At the 2015–16 Latvian Championships, Kučvaļska won her second consecutive national title.

Kučvaļska placed fifth in the short program, fourth in the free skate, and fourth overall at the 2016 European Championships in Bratislava, Slovakia. Her placement was the highest by a Latvian skater at the European Championships until Deniss Vasiljevs won the bronze medal in 2022.

Additionally, she went on to finish fifteenth at the 2016 World Championships in Boston, Massachusetts.

=== 2016–2017 season ===
Kučvaļska began the season by finishing twelfth at the 2016 CS Ondrej Nepela Memorial. She then competed at two Grand Prix events, placing eleventh at 2016 Skate America and tenth at the 2016 Rostelecom Cup. Kučvaļska would also go on to compete at the 2016 Volvo Open Cup and the 2016 CS Tallinn Trophy, taking gold and finishing seventh, respectively.

At the 2016–17 Latvian Championships, Kučvaļska won her third national title. She then went on to place fifth at the 2017 Mentor Toruń Cup.

Selected to compete at the 2017 European Championships in Ostrava, Czech Republic, Kučvaļska finished nineteenth before going on to win a silver medal at the 2017 Coupe du Printemps

Competing at the 2017 World Championships in Helsinki, Finland, Kučvaļska finished twenty-second.

=== 2017–2018 season ===
Beginning the season at the 2017 CS Ice Star, Kučvaļska finished sixteenth, before going on to compete at the 2017 CS Tallinn Trophy and placing thirtieth.
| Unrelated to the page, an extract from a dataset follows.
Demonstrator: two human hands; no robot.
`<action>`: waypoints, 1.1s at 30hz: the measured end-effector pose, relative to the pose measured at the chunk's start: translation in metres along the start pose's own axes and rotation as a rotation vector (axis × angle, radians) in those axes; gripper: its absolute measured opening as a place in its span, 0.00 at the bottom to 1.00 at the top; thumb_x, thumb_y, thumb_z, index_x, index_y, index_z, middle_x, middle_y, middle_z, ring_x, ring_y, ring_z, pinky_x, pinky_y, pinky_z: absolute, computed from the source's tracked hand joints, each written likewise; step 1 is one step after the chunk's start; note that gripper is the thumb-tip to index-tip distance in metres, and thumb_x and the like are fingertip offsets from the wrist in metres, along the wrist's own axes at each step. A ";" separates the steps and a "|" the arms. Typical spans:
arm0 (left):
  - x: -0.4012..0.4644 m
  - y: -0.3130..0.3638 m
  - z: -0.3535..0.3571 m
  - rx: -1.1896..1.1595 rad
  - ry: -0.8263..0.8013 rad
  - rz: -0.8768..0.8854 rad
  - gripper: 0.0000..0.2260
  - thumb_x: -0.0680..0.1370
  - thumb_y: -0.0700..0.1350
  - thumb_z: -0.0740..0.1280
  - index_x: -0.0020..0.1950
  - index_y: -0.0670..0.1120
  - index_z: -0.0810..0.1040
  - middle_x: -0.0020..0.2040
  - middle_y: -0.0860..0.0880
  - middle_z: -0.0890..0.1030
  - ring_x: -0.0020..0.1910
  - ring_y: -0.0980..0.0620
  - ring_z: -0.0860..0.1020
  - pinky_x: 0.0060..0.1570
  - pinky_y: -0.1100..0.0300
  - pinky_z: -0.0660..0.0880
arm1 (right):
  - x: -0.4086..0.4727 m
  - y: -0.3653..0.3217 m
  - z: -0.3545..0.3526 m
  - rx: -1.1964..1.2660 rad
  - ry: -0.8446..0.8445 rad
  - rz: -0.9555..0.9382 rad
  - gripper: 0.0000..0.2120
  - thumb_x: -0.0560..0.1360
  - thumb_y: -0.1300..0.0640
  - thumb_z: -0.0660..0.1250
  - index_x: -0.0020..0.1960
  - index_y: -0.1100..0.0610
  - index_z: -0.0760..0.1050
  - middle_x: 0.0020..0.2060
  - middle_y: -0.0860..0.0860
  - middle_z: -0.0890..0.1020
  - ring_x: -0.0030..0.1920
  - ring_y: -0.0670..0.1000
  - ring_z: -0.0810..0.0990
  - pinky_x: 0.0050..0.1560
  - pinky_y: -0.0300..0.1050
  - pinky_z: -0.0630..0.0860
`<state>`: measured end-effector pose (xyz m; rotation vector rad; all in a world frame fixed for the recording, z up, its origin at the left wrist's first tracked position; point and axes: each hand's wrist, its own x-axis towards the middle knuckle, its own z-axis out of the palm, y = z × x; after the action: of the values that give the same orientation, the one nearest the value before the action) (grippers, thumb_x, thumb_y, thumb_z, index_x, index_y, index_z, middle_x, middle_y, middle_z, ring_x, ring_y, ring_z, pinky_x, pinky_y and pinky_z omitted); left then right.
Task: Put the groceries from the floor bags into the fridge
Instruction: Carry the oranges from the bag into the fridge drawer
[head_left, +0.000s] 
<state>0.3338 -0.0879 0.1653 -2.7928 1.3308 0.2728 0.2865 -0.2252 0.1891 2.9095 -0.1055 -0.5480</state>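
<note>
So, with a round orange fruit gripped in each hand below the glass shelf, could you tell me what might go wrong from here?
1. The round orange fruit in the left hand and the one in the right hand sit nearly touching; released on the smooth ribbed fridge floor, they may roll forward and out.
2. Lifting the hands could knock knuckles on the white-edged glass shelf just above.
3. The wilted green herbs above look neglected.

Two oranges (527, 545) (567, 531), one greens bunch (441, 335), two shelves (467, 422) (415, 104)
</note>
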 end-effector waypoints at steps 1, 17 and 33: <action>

At the 2018 World Championships in Milan, Italy, Kučvaļska placed thirty-seventh in the short program and did not advance to the free skate segment of the competition.

=== 2018–2019 season ===
Kučvaļska started the season by competing at the 2018 Volvo Open Cup, placing twenty-first. She then went on to place nineteenth at both the 2018 CS Tallinn Trophy and 2018 CS Golden Spin of Zagreb.

At the 2018–19 Latvian Championships, Kučvaļska won her fourth national title. She went on to finish thirteenth at the 2019 Mentor Toruń Cup and seventh at the 2019 Tallink Hotels Cup.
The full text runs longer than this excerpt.